賃借権物件のリノベーションや売却、賃貸は可能?
旧借地法も新借地借家法の場合も、法的にはリノベーションが可能です。
しかし、地主との間に増改築の禁止特約がある場合には地主の承諾が必要。その際、一般に承諾料の支払いが必要になります。禁止特約がない場合でも、地主との関係を良好に保つために、承諾を得ておくほうがよいでしょう。
売却も可能ですが、地上権ではなく賃借権付きの場合、地主の承諾が必要で、やはり承諾料を支払うのが一般的です。
一方、自分が住まずに賃貸に出すのは、地主の承諾なしでも自由にできることが多いようです。
借地権付き物件、こんなときはメリット、こんなときは注意しよう
地上権や賃借権の付いた借地権付き物件には、市場価格より価格が安いという大きなメリットがありますが、気をつけたいところも。
パターンに分けて、メリット・デメリットを探ってみました。
借地権の残存期間と住みたい期間、価格が合えば◎
例えば、住みたい期間が10年程度で、更新のできない定期賃借権でも残り30年もあれば、期間を気にせず、購入しても問題はないでしょう。
物件価格が相場より割安なので、都心エリアに住めたり、その分リノベーションに多く費用をかけられたりといったメリットがあります。
旧法や普通賃借権の場合は更新ができるので、契約の残存期間を気にする必要はあまりありません。
将来売却しにくいのが難点、賃貸も検討を
将来、住み替えを検討する時期がきたとき、更新のできない定期賃借権の場合は注意が必要です。
残存期間が20年以内くらいに短くなっていると、長期の住宅ローンが借りにくいことなどが理由で、買い手がつきにくいからです。 売却がかなわなければ、賃貸にする手もあります。
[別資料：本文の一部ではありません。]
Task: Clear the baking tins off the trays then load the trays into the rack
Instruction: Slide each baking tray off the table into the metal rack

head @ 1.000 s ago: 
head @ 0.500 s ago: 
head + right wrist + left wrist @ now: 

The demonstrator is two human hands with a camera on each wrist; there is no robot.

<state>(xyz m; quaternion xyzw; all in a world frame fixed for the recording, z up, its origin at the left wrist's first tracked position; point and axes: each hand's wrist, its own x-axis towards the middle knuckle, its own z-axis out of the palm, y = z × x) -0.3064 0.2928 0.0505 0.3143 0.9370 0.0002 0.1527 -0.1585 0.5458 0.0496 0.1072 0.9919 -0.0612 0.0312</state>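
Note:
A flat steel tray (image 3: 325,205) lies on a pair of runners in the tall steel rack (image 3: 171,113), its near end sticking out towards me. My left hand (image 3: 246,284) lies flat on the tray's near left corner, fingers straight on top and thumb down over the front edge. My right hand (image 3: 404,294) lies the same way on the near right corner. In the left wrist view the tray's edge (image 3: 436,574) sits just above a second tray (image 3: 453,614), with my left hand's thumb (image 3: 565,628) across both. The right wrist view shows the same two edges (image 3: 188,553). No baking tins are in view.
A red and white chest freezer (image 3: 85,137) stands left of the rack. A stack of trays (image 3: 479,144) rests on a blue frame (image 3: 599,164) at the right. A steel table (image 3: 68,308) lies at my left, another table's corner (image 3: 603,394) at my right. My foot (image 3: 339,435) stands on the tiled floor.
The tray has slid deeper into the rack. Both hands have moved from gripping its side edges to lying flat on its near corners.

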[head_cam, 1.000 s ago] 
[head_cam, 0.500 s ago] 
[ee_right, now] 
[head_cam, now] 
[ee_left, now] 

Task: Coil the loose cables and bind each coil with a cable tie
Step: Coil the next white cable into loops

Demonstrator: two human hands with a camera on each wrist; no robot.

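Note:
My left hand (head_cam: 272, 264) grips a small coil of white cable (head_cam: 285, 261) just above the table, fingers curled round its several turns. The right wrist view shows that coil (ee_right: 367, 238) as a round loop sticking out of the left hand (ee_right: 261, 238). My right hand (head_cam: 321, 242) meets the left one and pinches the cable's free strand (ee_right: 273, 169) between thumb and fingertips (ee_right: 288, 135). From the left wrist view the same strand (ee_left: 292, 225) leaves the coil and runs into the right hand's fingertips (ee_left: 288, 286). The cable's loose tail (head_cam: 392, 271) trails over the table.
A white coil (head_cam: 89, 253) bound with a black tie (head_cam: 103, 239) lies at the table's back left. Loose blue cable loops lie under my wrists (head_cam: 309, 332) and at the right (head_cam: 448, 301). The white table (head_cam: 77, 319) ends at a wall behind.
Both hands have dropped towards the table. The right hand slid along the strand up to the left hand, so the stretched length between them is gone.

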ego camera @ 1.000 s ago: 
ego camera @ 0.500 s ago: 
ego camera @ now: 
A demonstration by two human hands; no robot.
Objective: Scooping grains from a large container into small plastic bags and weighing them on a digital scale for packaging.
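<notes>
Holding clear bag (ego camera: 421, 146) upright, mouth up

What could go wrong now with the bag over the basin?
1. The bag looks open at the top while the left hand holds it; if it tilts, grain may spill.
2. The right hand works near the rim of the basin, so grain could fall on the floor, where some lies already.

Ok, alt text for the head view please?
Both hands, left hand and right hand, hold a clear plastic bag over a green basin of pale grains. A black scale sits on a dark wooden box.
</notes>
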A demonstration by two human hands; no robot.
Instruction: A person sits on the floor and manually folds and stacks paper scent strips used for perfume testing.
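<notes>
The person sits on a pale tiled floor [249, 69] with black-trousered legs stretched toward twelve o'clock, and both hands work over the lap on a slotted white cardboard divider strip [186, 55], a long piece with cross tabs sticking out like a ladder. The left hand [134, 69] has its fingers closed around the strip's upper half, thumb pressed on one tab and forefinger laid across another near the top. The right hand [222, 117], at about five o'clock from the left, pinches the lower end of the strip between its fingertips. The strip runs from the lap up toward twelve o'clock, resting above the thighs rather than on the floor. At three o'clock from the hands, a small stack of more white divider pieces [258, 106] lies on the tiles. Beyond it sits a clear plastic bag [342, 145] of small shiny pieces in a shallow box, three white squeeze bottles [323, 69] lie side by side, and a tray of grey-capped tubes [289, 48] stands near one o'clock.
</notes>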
将来賃貸に出すのであれば、利便性が高いなど、入居者が入りやすいかどうかも物件の判断軸に入れておいたほうがよいですね。
旧法や普通賃借権の場合は更新が可能なので、残存時期の問題はあまり気にする必要はありませんが、売却するには地主に対して承諾料(借地権価格の10%程度)を支払わなければならないことを計算に入れておきましょう。
建て替えは可能だが、借地期間を考慮して検討を
建て替えもリノベーションと同様、基本的には自由にできます。ただし、地主との間に禁止条約があれば、承諾を得る必要があります。
建物が古いので建て替えるという場合、せっかく建てた家にどれくらい住めるのか、残存期間を考慮する必要があります。 更新ができる旧法や普通賃借権の場合は、地主に支払う承諾料(更地価格の3~5%程度)も加味して検討するのがよいでしょう。